The problem:
Print, from the listing below, the lines starting at the line containing "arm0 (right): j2" and ending at the line containing "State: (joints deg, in", exactly as they stand, and print nothing else.

== Collected data ==

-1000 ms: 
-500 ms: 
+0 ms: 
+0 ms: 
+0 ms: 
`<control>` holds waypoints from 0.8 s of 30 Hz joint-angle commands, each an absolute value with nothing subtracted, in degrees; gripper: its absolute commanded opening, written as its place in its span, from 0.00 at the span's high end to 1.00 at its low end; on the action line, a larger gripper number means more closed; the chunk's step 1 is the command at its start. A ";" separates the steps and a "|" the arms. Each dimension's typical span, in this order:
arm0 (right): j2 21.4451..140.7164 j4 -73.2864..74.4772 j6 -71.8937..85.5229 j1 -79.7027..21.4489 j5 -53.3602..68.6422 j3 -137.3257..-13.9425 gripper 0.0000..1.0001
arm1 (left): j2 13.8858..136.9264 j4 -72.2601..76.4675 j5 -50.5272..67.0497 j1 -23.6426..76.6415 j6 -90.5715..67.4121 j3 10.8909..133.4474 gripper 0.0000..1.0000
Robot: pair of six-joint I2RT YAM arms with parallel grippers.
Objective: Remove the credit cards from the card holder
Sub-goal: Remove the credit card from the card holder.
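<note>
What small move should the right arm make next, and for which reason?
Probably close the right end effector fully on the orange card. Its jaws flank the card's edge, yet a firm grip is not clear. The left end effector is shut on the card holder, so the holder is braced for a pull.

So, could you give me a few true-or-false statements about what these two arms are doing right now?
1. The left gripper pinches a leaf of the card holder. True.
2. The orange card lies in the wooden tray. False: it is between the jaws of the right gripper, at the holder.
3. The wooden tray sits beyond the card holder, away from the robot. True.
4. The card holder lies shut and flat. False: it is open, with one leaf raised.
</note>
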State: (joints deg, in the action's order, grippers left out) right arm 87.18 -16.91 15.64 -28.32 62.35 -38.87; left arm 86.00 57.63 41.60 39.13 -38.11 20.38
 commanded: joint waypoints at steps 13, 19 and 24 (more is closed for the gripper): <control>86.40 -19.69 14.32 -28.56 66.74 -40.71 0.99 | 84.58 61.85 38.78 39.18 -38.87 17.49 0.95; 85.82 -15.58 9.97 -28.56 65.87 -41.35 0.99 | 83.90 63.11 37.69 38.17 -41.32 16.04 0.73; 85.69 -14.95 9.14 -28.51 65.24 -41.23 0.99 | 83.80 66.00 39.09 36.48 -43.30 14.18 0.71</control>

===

Answer below:
arm0 (right): j2 21.4451..140.7164 j4 -73.2864..74.4772 j6 -71.8937..85.5229 j1 -79.7027..21.4489 j5 -53.3602..68.6422 j3 -137.3257..-13.9425 gripper 0.0000..1.0001
arm1 (left): j2 13.8858..136.9264 j4 -72.2601..76.4675 j5 -50.5272..67.0497 j1 -23.6426..76.6415 j6 -90.5715..67.4121 j3 10.8909..133.4474 gripper 0.0000..1.0000
Robot: pair of six-joint I2RT YAM arms with parallel grippers.
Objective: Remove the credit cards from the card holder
Sub-goal: Remove the credit card from the card holder.
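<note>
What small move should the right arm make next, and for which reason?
Probably close the right end effector fully on the orange card. Its jaws flank the card's edge, yet a firm grip is not clear. The left end effector is shut on the card holder, so the holder is braced for a pull.

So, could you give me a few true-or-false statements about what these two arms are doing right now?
1. The left gripper pinches a leaf of the card holder. True.
2. The orange card lies in the wooden tray. False: it is between the jaws of the right gripper, at the holder.
3. The wooden tray sits beyond the card holder, away from the robot. True.
4. The card holder lies shut and flat. False: it is open, with one leaf raised.
</note>
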State: (joints deg, in the action's order, grippers left out) right arm 87.18 -16.91 15.64 -28.32 62.35 -38.87; left arm 86.00 57.63 41.60 39.13 -38.11 20.38

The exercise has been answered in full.